O trabalho precoce perpetua o ciclo da pobreza. Retira oportunidades na vida adulta, proporcionadas pela qualificação adequada. Induz o jovem a replicar um comportamento que levou os pais à penúria. Pior, incute-lhe uma crença equivocada que condenará seus filhos à mesma prática. Cumpre-nos o papel de romper esse ciclo que, sem um olhar atento da sociedade, se retroalimenta.
Segundo dados da Pesquisa Nacional por Amostra de Domicílios (PNAD), aproximadamente 2,5 milhões de crianças estavam, em 2016, em condições de trabalho infantil. É nosso papel, enquanto cidadãos e autoridades conscientes, não permitir que isso prossiga. Vamos transformar todos os dias em um “Dia Mundial Contra o Trabalho Infantil”, até que, oxalá, toda criança e adolescente tenha efetivado o direito ao lúdico e à educação.

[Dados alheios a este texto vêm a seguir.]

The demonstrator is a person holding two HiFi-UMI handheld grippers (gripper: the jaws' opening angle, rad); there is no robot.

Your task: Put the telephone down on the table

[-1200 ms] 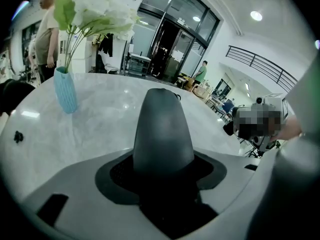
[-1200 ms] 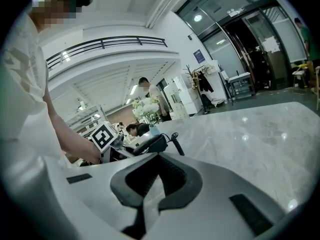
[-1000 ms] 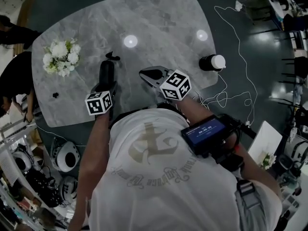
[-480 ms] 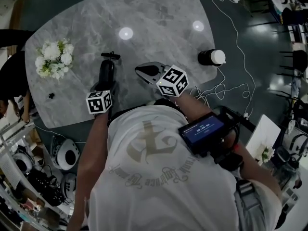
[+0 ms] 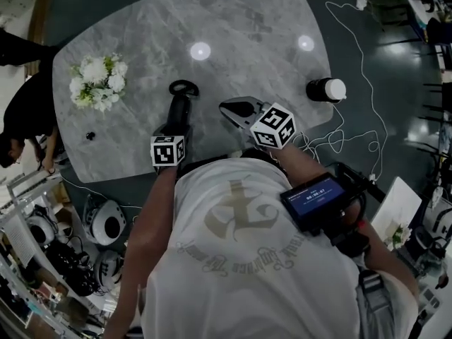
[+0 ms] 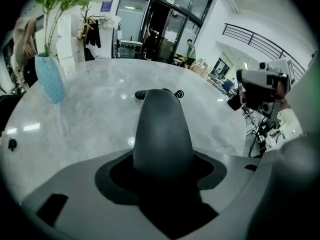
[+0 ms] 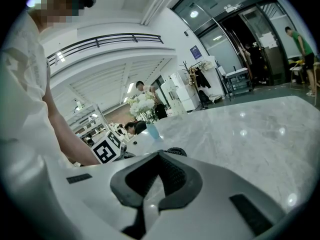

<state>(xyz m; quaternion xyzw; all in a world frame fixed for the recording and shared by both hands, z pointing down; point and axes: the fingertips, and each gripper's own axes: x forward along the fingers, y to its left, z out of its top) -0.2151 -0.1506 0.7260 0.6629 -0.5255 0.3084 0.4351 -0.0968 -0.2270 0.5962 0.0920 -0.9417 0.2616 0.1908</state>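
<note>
The telephone is a dark handset (image 5: 181, 99) with a curled cord at its far end. It is over the near part of the grey marble table (image 5: 247, 27). My left gripper (image 5: 174, 123) is shut on it. In the left gripper view the handset (image 6: 162, 126) fills the space between the jaws and points away over the table. I cannot tell whether it touches the tabletop. My right gripper (image 5: 234, 108) hovers just to the right of it, shut, with nothing between its pads (image 7: 172, 176).
White flowers (image 5: 99, 83) in a blue vase (image 6: 50, 79) stand at the table's left. A black cylinder with a white cap (image 5: 326, 89) lies at the right edge. A small dark object (image 5: 90, 135) sits near the left front edge. A white cable (image 5: 353, 119) trails on the floor.
My left gripper has moved slightly right with the handset, which now leans to the right. The right gripper has hardly moved.
</note>
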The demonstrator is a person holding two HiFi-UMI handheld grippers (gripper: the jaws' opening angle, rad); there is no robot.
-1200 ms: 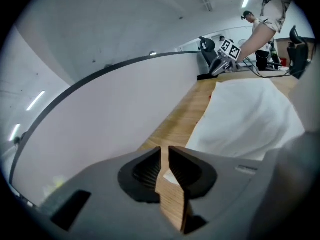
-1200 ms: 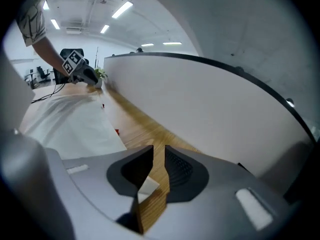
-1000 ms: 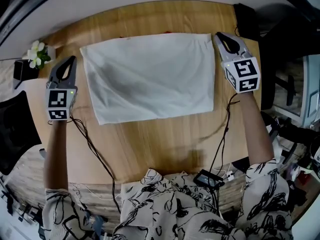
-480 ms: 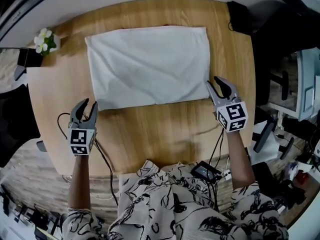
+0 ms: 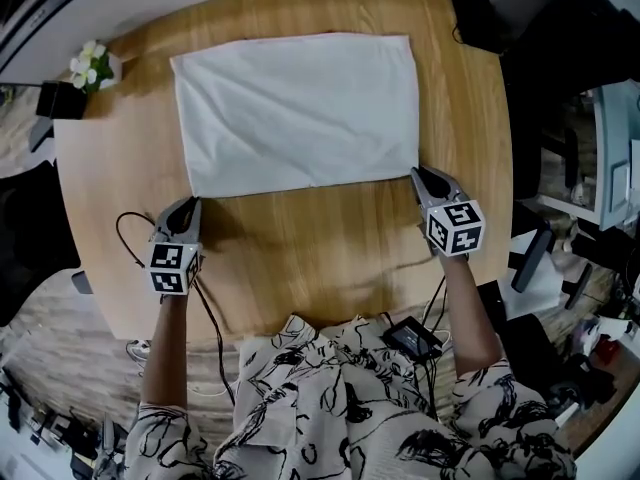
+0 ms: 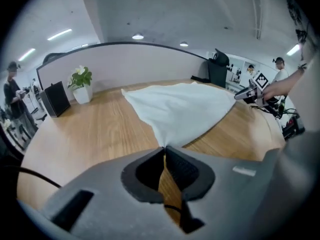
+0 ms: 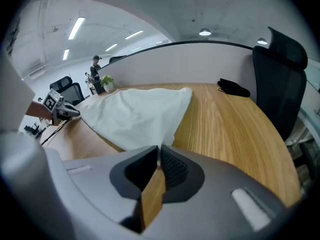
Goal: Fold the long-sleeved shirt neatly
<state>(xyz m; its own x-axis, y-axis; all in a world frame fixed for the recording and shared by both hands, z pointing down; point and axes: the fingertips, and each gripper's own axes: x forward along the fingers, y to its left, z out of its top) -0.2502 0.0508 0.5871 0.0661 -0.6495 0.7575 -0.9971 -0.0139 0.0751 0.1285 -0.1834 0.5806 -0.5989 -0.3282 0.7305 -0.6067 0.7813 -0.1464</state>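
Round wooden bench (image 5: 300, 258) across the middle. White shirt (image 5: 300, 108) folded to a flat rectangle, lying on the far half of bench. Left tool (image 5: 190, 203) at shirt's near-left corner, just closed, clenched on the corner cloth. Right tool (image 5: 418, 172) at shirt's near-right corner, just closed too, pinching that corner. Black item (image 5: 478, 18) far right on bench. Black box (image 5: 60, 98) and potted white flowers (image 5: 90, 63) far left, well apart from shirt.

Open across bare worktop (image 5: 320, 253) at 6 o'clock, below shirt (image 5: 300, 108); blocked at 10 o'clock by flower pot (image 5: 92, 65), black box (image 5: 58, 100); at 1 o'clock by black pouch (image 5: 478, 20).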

O Tribunal Regional do Trabalho da 15ª Região, enquanto anfitrião nesta oportunidade, registra seus agradecimentos a todos os parceiros e entusiastas da causa. Reafirma seu firme propósito em colaborar para a prevenção e a erradicação do trabalho infantil no Brasil.
O Município de Araçatuba, que acolhe e apoia este encontro, salienta a importância das políticas públicas voltadas às crianças e aos adolescentes, e consigna sua expressa intenção em ampliar aquelas voltadas aos jovens com idade entre 15 e 17 anos. Também registra a importância de prevenir e erradicar o trabalho infantil por meio da vigilância sócio assistencial, levada a efeito por sua Secretaria de Assistência Social.
Certos de que seremos exitosos, aclamamos: “Chega de Trabalho Infantil”.